I'll have to find the Moore/Scorsese defense; it was quite compelling.

Peter David as Zemeckis does work pretty well.

Did any filmmaker go off the deep end the way Sim did? :) It almost seems like you'd have to cut Sim's career off at Jaka's story or slightly later or not put him in the game at all ...

scottmcdarmont said...

"Did any filmmaker go off the deep end the way Sim did?"

Yeah, that's what I was thinking.

Further, is Garth Ennis Kevin Smith?

Christian O. said...

I think, while Ennis shares the love of dick and fart jokes with Smith, he's a far too good writer to align to Smith.

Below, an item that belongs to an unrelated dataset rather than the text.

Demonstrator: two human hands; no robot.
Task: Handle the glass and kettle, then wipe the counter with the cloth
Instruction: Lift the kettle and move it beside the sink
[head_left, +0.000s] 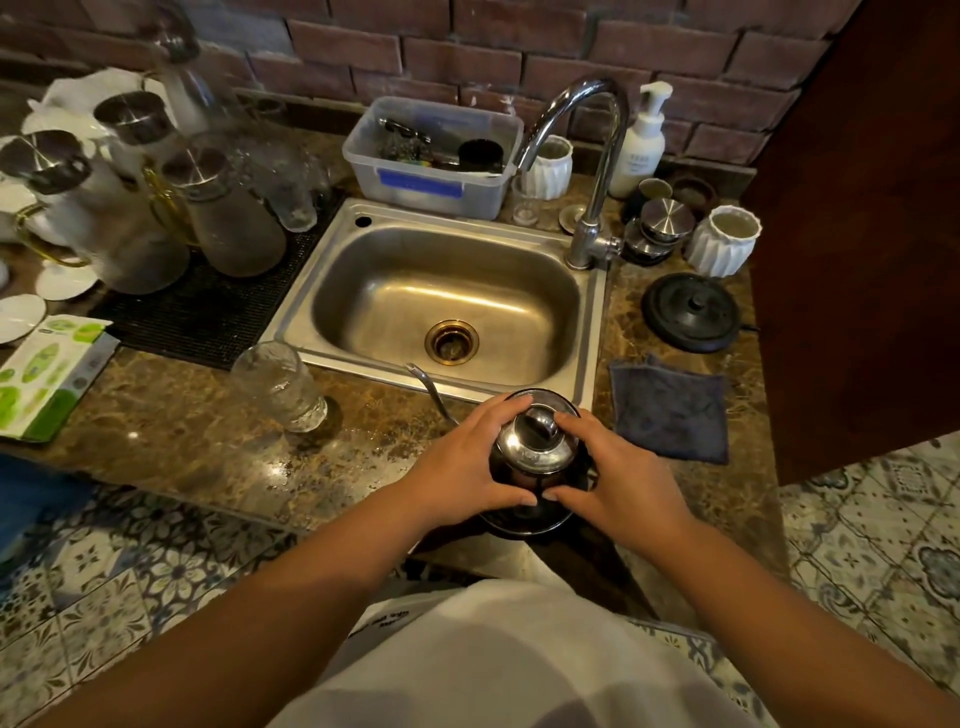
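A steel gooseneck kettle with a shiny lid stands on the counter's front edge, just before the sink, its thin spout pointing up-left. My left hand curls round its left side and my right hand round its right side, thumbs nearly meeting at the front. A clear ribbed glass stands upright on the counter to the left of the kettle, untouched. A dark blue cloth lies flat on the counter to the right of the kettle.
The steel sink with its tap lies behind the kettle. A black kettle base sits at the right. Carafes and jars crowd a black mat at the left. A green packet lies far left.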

And Jeph Loeb as Ewe Boll would be spot on, if Ewe Boll worked with talented actors and cinematographers. Loeb choses artists based on popularity, but a lot of them are good craftsmen and solid talent. Not all though.

Scott McDarmont said...

Which brings up a good point: should we be talking about artists here or writers or creative teams?

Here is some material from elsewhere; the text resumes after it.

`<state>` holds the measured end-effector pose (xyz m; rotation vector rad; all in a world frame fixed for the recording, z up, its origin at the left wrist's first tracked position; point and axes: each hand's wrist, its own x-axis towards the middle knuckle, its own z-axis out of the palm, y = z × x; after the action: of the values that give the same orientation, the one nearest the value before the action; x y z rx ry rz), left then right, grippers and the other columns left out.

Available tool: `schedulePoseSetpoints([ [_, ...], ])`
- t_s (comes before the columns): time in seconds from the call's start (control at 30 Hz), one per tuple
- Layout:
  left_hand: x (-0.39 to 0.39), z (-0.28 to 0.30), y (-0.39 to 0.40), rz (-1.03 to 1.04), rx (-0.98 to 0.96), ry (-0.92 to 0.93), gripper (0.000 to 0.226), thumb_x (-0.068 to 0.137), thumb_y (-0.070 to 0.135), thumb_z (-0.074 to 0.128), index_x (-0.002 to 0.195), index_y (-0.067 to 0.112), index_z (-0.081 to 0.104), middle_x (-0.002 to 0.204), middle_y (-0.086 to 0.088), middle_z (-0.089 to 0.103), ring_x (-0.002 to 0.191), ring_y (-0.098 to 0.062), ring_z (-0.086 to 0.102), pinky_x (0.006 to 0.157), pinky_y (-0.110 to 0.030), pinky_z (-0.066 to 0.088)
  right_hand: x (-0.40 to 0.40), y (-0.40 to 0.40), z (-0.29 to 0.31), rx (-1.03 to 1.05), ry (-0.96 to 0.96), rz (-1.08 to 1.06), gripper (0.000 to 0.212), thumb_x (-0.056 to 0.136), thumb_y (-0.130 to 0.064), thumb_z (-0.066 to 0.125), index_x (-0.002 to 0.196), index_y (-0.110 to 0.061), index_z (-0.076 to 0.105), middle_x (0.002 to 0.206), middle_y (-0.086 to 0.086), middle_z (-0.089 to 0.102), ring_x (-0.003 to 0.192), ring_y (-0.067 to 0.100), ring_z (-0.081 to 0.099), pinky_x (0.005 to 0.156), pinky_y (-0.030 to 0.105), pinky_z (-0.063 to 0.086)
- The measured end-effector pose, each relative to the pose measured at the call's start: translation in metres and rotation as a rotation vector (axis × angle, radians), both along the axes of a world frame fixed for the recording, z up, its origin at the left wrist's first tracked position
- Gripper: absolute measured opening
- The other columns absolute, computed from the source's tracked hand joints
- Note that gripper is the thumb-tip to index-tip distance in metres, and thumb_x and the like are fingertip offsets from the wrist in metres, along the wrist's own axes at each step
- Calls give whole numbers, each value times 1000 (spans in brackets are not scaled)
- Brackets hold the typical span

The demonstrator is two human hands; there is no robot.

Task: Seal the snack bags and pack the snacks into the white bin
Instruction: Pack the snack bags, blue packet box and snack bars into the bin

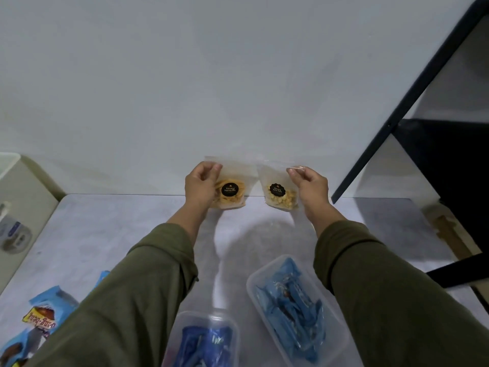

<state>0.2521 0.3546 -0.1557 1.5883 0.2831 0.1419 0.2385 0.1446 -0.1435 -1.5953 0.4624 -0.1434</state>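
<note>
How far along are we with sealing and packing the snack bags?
Early. Nothing looks packed yet. The left hand holds the chips bag and the right hand pinches the second bag's top; seals unclear. Both must still reach the white bin at far left.

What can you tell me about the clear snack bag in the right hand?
The right snack bag is a clear plastic pouch with a round black label and pale, chunky snack pieces settled at the bottom. It stands roughly upright, slightly tilted, at the far edge of the table near the wall. The right hand pinches its top corner with the fingers. Whether its top is sealed cannot be told.
</note>
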Motion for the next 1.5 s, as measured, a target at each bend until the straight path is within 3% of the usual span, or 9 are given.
schedulePoseSetpoints([
  [0.1, -6, 16, 12, 2, -35, -28, 10, 92, 22, 59, 91, 12, 61, 76, 5, 54, 63, -6, 48, 46, -5, 41, -7, 9, 19, 3, -25, -3, 9, 87, -15, 65, 79, -17, 65, 83, -2, 62, 79, 13, 56, 75, 26, 50],
  [0.17, -10, 28, 23, -13, -45, -49, 9, 93, 22, 58, 88, 18, 64, 78, 5, 56, 66, -6, 49, 49, -8, 43, -14, 18, 35, 5, -51, -5, 4, 88, -15, 64, 84, -14, 65, 79, -5, 61, 76, 9, 55, 67, 16, 50],
  [0.23, -14, 40, 38, -34, -57, -61, 14, 93, 22, 58, 83, 27, 65, 81, 6, 58, 74, -8, 52, 59, -15, 48, -22, 32, 53, 1, -82, -12, 2, 88, -14, 64, 88, -12, 65, 78, -7, 60, 74, 4, 54, 61, 9, 47],
  [0.37, -26, 72, 78, -51, -90, -83, 16, 92, 24, 59, 80, 31, 65, 88, 11, 63, 92, -9, 58, 83, -34, 48, -41, 73, 89, 3, -155, -15, 2, 88, -12, 64, 89, -12, 64, 79, -9, 61, 77, 0, 54, 70, 10, 42],
  [0.57, -54, 126, 169, -64, -88, -153, 15, 93, 24, 57, 81, 30, 64, 87, 12, 62, 92, -6, 58, 81, -33, 44, -76, 164, 136, 12, -238, -42, 7, 87, -12, 65, 93, -8, 65, 78, -8, 59, 75, 0, 53, 68, 10, 41],
  [0.77, -80, 166, 272, -31, -72, -191, 15, 94, 23, 56, 82, 29, 63, 88, 12, 62, 94, -7, 58, 95, -45, 46, -99, 268, 172, 40, -297, -3, 13, 88, -14, 64, 100, -8, 65, 81, -9, 59, 77, -2, 53, 67, 10, 40],
  [1.03, -100, 190, 378, 108, -94, -224, 8, 94, 23, 56, 91, 23, 64, 88, 13, 62, 98, -10, 58, 99, -48, 43, -104, 375, 192, 46, -296, 162, 1, 88, -17, 65, 88, -16, 64, 81, -8, 60, 80, 4, 54, 82, 28, 41],
  [1.37, -103, 171, 479, 266, -79, -180, 8, 93, 25, 56, 89, 25, 63, 86, 12, 60, 95, -11, 57, 97, -48, 45, -84, 483, 177, 81, -274, 311, 10, 89, -17, 62, 80, -19, 61, 80, -5, 58, 85, 13, 55, 80, 30, 44],
  [1.5, -93, 157, 520, 248, -56, -152, 12, 93, 27, 57, 83, 28, 63, 86, 11, 60, 96, -11, 57, 84, -37, 45, -73, 526, 164, 99, -244, 322, 11, 91, -18, 60, 81, -20, 59, 83, -6, 59, 91, 15, 55, 81, 34, 45],
])
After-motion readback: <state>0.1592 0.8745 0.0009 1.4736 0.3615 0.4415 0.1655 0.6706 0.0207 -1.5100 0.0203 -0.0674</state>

I mean with an artist writer like Frank Miller, it's pretty easy but, really, isn't Jim Lee more accurate parralell for Spielberg than Claremont?

And wouldn't Sam Keith be a more apt Tim Burton than Neil Gaiman?

Jason said...

I don't think it's an exact science -- although matching writer/artist teams with a director would be an intriguing challenge ... or, OH! Writer/artist teams with Director/actor teams!

What is the logic on Jim Lee being Spielberg? Not sure I'm seeing that.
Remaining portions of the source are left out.